Task instructions - Every line in the data below that includes "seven" belongs in the answer, copied as it stands.
------------------------------------
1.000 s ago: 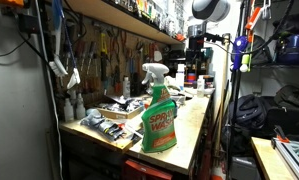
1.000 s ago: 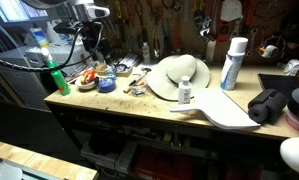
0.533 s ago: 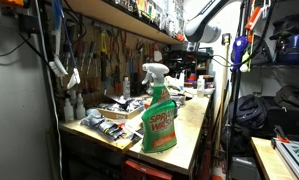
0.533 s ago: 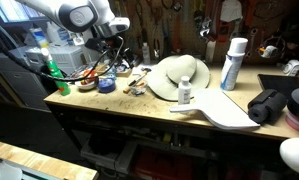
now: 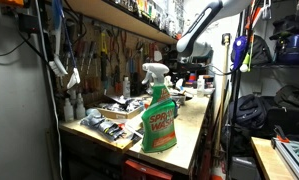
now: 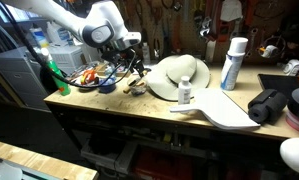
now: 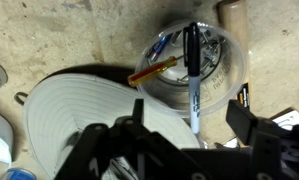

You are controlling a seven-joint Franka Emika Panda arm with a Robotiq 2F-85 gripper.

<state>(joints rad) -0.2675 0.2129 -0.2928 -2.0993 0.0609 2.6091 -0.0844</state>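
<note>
While hovering gripper (image 7: 179,140) above clear tub (image 7: 221,60): released, holding nothing.

Per wrist view, fingers (image 7: 101,150) spread wide at bottom edge of frame, touching neither tub nor contents. Inside tub: black marker (image 7: 192,75) running top to bottom in frame, orange pencil (image 7: 154,72) slanted beside it, plus a few bluish pens too blurred to identify. Tub parked on workbench (image 7: 49,40), just beside brim of cream hat (image 7: 69,120); can't tell whether touching. In an exterior view, gripper (image 6: 135,66) pointing down over clutter beside hat (image 6: 179,75), with blue bowl (image 6: 106,86) near and white spray can (image 6: 232,62) well apart, past far side of hat. Up front in an exterior view, green spray bottle (image 5: 159,115), well away from arm.
</note>
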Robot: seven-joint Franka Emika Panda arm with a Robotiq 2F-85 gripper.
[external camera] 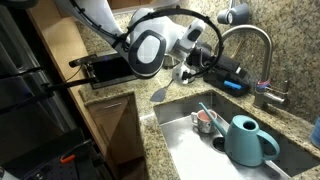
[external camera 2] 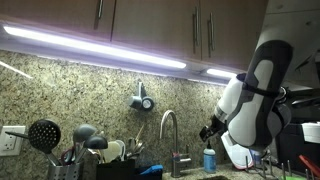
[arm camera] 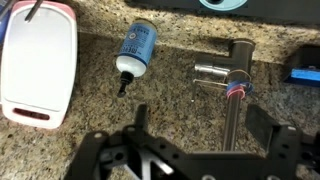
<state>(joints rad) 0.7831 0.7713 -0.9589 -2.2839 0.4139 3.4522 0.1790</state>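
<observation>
My gripper (arm camera: 200, 125) hangs open above the granite counter, its two dark fingers (arm camera: 140, 116) wide apart with nothing held. The chrome faucet (arm camera: 234, 80) stands just below and between them, nearer the right finger, its handle marked with a red and blue ring. A small blue and white bottle (arm camera: 134, 48) stands on the counter further off to the left. In both exterior views the arm reaches over the sink: the gripper (external camera: 188, 68) sits beside the curved faucet (external camera: 252, 38), and in an exterior view the gripper (external camera 2: 210, 131) hovers above the bottle (external camera 2: 209, 158).
A white and pink slab (arm camera: 38, 62) lies at the left of the counter, and a blue object (arm camera: 304, 70) at the right. The steel sink (external camera: 185, 140) holds a teal watering can (external camera: 246, 140) and a cup (external camera: 204, 120). Utensils (external camera 2: 75, 145) stand by the backsplash.
</observation>
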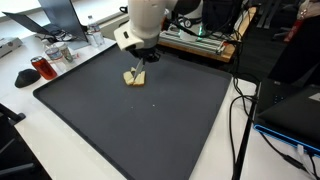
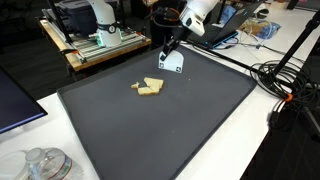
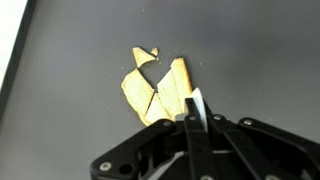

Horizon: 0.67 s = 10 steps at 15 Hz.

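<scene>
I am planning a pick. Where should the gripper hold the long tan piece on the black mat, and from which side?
Probably across its narrow width, coming straight down: the long tan piece lies flat on the black mat. Choose the end farther from the shut gripper; another tan piece touches the nearer end.

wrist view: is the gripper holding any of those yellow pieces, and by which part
Nothing is held. The fingers are shut together with nothing between them, tips right beside the yellow pieces on the dark mat.
</scene>
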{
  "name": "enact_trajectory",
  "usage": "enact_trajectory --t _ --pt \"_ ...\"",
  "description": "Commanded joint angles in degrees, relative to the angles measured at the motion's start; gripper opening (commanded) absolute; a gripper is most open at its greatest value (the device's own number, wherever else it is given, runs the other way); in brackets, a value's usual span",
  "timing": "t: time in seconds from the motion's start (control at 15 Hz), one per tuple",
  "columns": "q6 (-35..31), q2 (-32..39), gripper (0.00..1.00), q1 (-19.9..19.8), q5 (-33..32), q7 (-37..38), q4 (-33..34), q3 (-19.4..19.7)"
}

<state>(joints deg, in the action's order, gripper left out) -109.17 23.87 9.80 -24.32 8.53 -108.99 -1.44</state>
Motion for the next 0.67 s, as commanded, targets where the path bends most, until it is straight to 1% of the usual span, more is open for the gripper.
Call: enact_trajectory --t 0.0,0.33,0.6 --pt "-0.56 -3.21 0.01 -4.48 6.82 -4.79 0.66 -0.17" --pt "-0.43 -5.22 0.01 -10.54 15.83 -10.85 2.09 0.98" --pt "-0.75 -5.95 0.01 -14.50 21.53 -14.60 2.60 2.33"
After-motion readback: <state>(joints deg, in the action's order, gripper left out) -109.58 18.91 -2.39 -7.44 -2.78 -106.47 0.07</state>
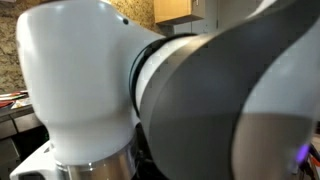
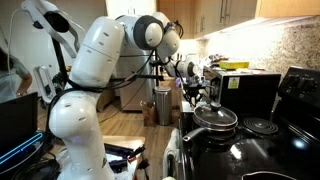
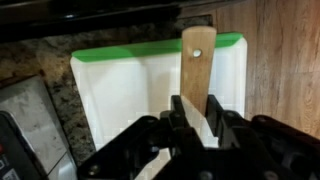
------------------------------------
Solved problem -
You are controlling a seven-joint Franka Emika Panda arm with a Robotiq 2F-85 gripper.
Robot: seven-joint Franka Emika Panda arm with a Robotiq 2F-85 gripper.

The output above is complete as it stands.